## [EXERCISE PROMPT]
Please return every line of the material verbatim and skip any images.

## [DATASET EXCERPT]
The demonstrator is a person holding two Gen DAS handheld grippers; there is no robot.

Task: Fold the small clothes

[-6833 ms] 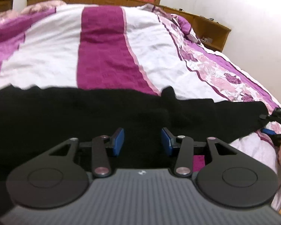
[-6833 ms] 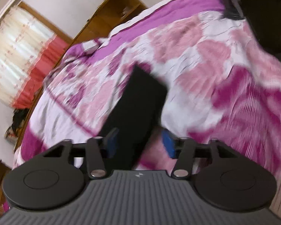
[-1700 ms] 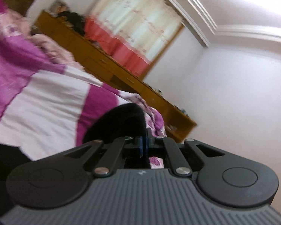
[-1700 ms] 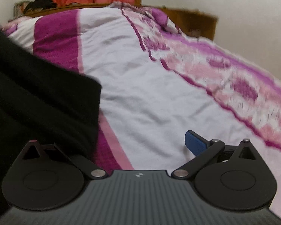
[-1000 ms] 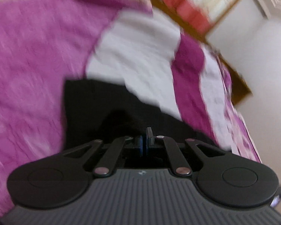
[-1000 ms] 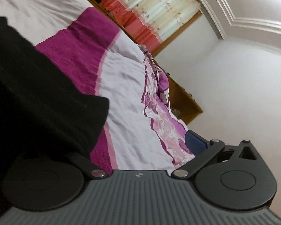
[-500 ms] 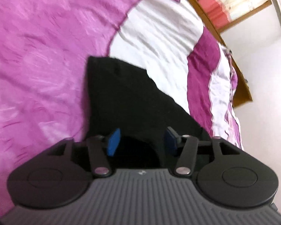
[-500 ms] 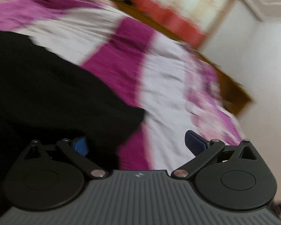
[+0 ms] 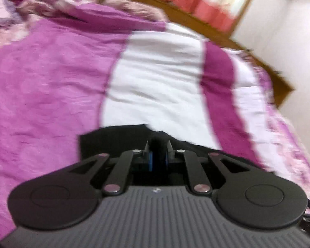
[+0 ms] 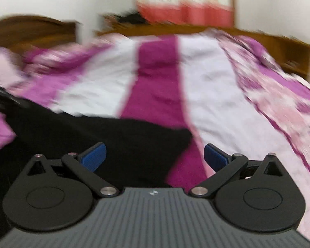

## [SOLUTION]
The demonstrator is a person holding two Gen DAS handheld grippers; there is no robot.

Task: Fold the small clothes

[-6833 ms] 
[-6833 ms] 
[-1700 ms] 
[-1700 ms] 
[-1000 ms] 
[-1000 ms] 
[-500 ms] 
[-500 ms] 
[+0 ms] 
[+0 ms] 

No further answer will be given.